Senior AI Systems Engineer
bamboohr
Job Description
Job Duties and Responsibilities
- Design and build agentic evaluation pipelines: error detection → root cause → hypothesis generation → prompt variant testing → A/B measurement → production promotion, with minimal human intervention.
Own the accuracy measurement infrastructure — automate error analysis, data quality pipelines, and batch evaluation frameworks across document types and customer configurations. - Build and evolve internal accuracy tooling from manual utilities into automated improvement platforms — classification and extraction correction loops, NTP rule generation, performance reporting.
- Take prototype methodologies and productionize them into reliable, scalable systems the team can operate independently.
- Build LLM-based extraction and classification pipelines using few-shot and RAG strategies for complex, real-world document types.
- Design and maintain A/B testing infrastructure for prompt and model changes — no untested changes go to production.

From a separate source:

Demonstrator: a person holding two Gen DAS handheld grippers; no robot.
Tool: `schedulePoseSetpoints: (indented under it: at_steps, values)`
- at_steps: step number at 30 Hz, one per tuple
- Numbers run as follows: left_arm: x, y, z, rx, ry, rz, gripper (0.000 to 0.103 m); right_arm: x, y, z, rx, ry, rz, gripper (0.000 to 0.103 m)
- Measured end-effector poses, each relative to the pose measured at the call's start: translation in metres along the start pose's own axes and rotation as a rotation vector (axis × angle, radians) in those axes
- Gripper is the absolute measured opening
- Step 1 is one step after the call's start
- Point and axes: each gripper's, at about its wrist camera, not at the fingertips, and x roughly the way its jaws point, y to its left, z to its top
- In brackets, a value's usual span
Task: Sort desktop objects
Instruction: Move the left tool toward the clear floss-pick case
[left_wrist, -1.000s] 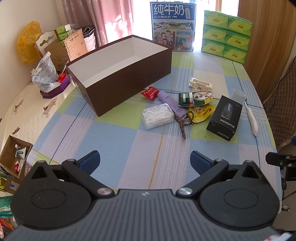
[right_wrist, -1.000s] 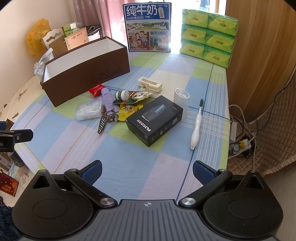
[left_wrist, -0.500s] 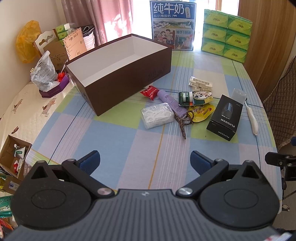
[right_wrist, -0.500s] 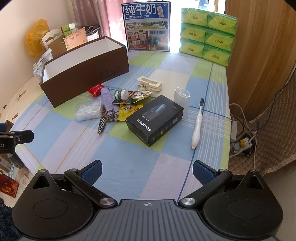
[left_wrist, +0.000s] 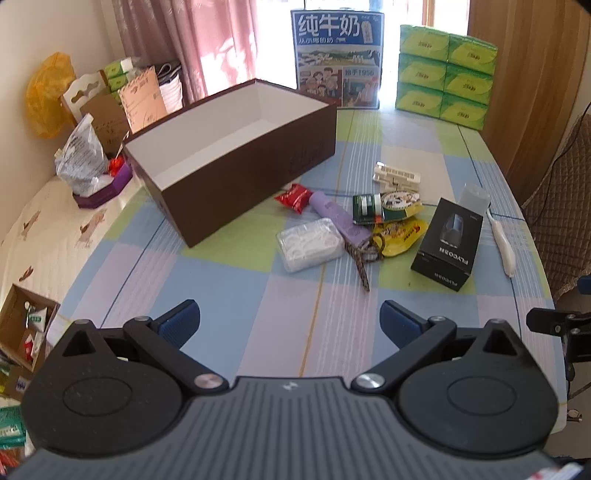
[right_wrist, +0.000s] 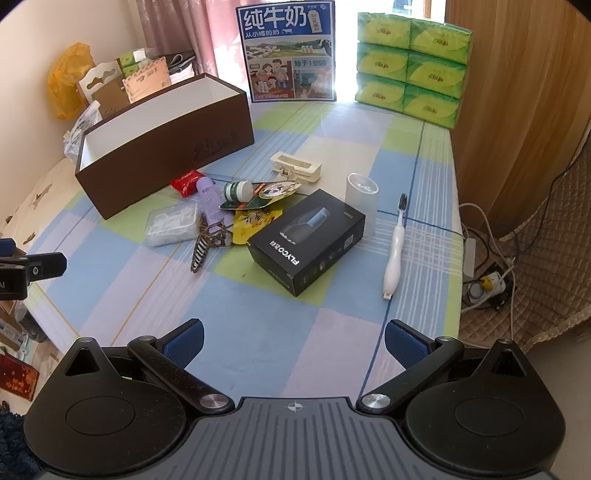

- Create live dashboards tracking extraction accuracy, NTP rates, and false positive rates across document types and customer configurations.
- Optimize LLM costs while maintaining quality: prompt compression, output token minimization, model selection and migration strategies.
- Write production-grade data pipelines with error handling, retries, logging, and monitoring.
- Collaborate with platform engineering and applied research functions on architecture and methodology translation.
- Mentor 1–2 junior engineers; build tooling and documentation they can operate independently.